Search Spaces
Sometimes we have a problem that may consist of many different states. We may want to find a particular state of the problem which we'll call the goal. Consider Sudoku puzzles. A Sudoku puzzle has a state, reflecting how much of it we have solved. We are seeking a goal which is the solution of the puzzle. We could randomly try a value in a cell of the puzzle and try to solve the puzzle after having made that guess. The guess would lead to a new state of the puzzle. But, if the guess were wrong we may have to go back and undo our guess. A wrong guess could lead to a dead end. This process of guessing, trying to finish the puzzle, and undoing bad guesses is called depth first search. Looking for a goal by making guesses is called a depth first search of a problem space. When a dead end is found we may have to backtrack. Backtracking involves undoing bad guesses and then trying the next guess to see if the problem can be solved by making the new guess. The description here leads to the depth first search algorithm in Sect. 12.2.1.

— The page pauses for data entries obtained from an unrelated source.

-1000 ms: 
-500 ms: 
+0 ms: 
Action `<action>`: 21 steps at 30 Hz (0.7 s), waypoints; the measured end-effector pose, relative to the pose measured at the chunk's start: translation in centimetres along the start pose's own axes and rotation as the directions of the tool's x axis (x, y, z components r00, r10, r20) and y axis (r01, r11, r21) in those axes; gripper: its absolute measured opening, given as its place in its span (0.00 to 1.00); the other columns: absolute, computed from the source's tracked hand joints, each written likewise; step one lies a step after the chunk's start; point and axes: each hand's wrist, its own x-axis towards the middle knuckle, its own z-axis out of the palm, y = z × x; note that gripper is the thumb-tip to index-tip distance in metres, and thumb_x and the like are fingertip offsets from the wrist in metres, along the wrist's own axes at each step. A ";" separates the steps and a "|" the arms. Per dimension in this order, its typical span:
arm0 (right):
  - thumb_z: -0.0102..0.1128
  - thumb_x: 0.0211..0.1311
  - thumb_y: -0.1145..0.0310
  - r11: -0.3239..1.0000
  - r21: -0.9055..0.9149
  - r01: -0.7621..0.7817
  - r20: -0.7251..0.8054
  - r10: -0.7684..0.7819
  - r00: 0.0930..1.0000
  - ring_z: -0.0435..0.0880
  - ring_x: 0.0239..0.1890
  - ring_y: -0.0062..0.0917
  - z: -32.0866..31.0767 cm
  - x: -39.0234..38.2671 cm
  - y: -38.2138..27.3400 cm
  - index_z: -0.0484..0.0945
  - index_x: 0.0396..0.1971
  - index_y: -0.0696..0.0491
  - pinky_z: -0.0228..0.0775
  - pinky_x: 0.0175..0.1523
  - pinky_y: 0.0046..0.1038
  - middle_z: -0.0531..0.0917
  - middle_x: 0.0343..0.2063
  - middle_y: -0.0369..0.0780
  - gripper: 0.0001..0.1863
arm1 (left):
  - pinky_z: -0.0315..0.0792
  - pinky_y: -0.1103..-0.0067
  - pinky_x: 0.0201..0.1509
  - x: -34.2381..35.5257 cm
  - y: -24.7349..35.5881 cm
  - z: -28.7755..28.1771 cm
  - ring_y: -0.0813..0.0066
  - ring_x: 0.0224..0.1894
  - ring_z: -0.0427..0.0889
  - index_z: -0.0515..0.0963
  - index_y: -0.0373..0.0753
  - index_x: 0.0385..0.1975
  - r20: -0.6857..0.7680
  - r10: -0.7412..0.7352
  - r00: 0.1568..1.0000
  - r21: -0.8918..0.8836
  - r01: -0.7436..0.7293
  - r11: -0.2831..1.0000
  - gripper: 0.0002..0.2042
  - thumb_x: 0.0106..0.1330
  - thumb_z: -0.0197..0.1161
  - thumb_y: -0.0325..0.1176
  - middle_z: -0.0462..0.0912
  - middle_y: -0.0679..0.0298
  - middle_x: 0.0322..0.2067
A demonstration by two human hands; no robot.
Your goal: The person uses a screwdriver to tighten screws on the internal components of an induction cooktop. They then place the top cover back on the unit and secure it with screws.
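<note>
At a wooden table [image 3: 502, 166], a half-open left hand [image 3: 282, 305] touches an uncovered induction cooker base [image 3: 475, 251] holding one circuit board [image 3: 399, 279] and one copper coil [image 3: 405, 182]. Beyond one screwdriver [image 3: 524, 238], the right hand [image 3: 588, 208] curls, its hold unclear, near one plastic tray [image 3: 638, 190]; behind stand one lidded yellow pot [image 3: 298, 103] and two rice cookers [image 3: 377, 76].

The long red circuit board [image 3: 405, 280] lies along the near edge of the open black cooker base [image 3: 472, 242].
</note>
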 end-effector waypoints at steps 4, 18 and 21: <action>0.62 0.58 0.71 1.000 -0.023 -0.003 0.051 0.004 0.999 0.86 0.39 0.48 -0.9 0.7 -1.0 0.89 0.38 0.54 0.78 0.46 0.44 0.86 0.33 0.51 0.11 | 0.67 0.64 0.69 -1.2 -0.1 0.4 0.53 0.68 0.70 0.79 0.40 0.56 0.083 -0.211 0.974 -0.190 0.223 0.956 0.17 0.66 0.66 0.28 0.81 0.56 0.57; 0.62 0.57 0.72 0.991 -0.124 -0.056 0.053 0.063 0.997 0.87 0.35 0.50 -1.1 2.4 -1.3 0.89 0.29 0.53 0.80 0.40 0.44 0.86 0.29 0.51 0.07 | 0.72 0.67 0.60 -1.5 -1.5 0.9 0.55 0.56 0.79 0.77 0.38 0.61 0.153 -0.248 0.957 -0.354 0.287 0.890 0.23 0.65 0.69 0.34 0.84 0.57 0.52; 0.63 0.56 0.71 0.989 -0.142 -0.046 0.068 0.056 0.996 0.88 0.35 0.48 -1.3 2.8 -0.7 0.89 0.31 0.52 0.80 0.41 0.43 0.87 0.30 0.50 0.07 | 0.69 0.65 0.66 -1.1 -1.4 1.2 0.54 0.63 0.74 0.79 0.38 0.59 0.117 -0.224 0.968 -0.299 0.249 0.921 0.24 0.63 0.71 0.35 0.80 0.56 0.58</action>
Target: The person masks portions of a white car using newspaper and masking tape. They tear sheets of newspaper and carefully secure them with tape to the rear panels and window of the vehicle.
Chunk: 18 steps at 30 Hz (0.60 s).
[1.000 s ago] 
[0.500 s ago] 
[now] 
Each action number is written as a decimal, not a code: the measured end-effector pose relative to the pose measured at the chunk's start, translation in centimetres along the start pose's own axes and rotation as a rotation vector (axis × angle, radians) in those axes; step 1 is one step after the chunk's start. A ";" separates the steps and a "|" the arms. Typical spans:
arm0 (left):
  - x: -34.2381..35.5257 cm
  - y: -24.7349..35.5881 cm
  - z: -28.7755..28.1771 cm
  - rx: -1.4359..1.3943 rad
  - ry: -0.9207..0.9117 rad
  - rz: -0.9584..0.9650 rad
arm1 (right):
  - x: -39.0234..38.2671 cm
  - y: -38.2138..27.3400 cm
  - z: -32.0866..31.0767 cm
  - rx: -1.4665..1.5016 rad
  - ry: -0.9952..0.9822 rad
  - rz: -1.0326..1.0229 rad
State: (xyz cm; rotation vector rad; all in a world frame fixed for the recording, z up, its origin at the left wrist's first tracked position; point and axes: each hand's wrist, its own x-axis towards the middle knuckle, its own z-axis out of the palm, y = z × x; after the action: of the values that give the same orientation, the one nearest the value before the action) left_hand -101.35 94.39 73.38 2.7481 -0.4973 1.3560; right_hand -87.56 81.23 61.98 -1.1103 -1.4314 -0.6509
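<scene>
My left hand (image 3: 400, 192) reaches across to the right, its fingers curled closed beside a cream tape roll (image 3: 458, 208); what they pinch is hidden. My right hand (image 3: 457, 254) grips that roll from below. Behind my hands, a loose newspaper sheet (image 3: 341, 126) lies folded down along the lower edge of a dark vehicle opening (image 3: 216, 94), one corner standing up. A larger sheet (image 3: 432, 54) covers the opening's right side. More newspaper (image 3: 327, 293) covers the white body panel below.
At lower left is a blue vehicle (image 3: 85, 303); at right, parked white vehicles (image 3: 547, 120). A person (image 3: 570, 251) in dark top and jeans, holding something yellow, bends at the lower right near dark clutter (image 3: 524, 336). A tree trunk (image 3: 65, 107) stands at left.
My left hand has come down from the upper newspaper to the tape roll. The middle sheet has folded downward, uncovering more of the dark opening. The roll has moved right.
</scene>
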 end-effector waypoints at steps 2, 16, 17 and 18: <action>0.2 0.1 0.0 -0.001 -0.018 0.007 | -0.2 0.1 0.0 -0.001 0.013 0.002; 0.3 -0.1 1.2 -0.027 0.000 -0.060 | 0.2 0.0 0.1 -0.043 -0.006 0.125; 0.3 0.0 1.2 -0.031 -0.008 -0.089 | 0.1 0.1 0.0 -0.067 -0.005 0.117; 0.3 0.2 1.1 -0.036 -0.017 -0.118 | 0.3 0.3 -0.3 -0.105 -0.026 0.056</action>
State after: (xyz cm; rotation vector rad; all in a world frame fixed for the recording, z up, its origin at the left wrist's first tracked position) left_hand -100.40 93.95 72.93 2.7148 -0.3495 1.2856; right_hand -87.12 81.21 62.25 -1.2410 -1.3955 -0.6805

Depth-First Search Algorithm
1 def dfs(current, goal):
2 if current == goal:
3 return [current]
4
5 for next in adjacent(current):
6 result = dfs(next)
7 if result != None:
8 return [current] + result
9
10 return None
The depth first search algorithm may be written recursively. In this code the depth first search algorithm returns the path from the current node to the goal node. The backtracking occurs if the for loop completes without finding an appropriate adjacent node. In that case, None is returned and the previous recursive call of dfs goes on to the next adjacent node to look for the goal on that path.
In the last chapter an algorithm was presented for solving Sudoku puzzles that works for many puzzles, but not all. In these cases, depth first search can be applied to the puzzle after reducing the problem as far as possible. It is important to first apply the rules of the last chapter to reduce the puzzle because otherwise the search space is too big to search in a reasonable amount of time. The solve function in Sect. 6.6.2 includes a depth first search that will solve any Sudoku puzzle assuming that the reduce function applies the rules of the last chapter to all the groups within a puzzle. The copy module must be imported for this code to run correctly.
Sudoku Depth-First Search
1 def solutionViable(matrix):
2 # Check that no set is empty
3 for i in range(9):
4 for j in range(9):
5 if len(matrix[i][j]) == 0:
6 return False
7
8 return True
9
10 def solve(matrix):
11
12 reduce(matrix)
13
14 if not solutionViable(matrix):
15 return None
16
17 if solutionOK(matrix):
18 return matrix
19
20 print("Searching...")
21
22 for i in range(9):
23 for j in range(9):
24 if len(matrix[i][j]) > 1:
25 for k in matrix[i][j]:
26 mcopy = copy.deepcopy(matrix)
27 mcopy[i][j] = set([k])
28
29 result = solve(mcopy)
30
31 if result != None:
32 return result
33
34 return None
In the solve function of Sect. 6.6.2, reduce is called to try to solve the puzzle with the rules of the last chapter. After calling reduce we check to see if the puzzle is still solvable (i.e. no empty sets). If not, the solve function returns None. The search proceeds by examining each location within the matrix and each possible value that the location could hold. The for k loop tries all possible values for a cell with more than one possibility. If the call to reduce solves the puzzle, the solutionOK function will return True and the solve function will return the matrix. Otherwise, the depth first search proceeds by looking for a cell in the matrix with more than one choice. The function makes a copy of the matrix called mcopy and makes a guess as to the value in that location in mcopy. It then recursively calls solve on mcopy.
The solve function returns None if no solution is found and the solved puzzle if a solution is found. So, when solve is called recursively, if None is returned, the function continues to search by trying another possible value. Initially calling solve can be accomplished as shown in Sect. 6.6.3 assuming that matrix is a 9 × 9 matrix of sets representing a Sudoku puzzle.
Calling Sudoku's Solve Function
1 print("Begin Solving")
2
3 matrix = solve(matrix)
4
5 if matrix == None:
6 print("No Solution Found!!!")
7 return
If a non-None matrix is returned, then the puzzle is solved and the solution may be printed. This is one example where no tree is ever constructed, yet the search space is shaped like a tree and depth first search can be used to search the problem space.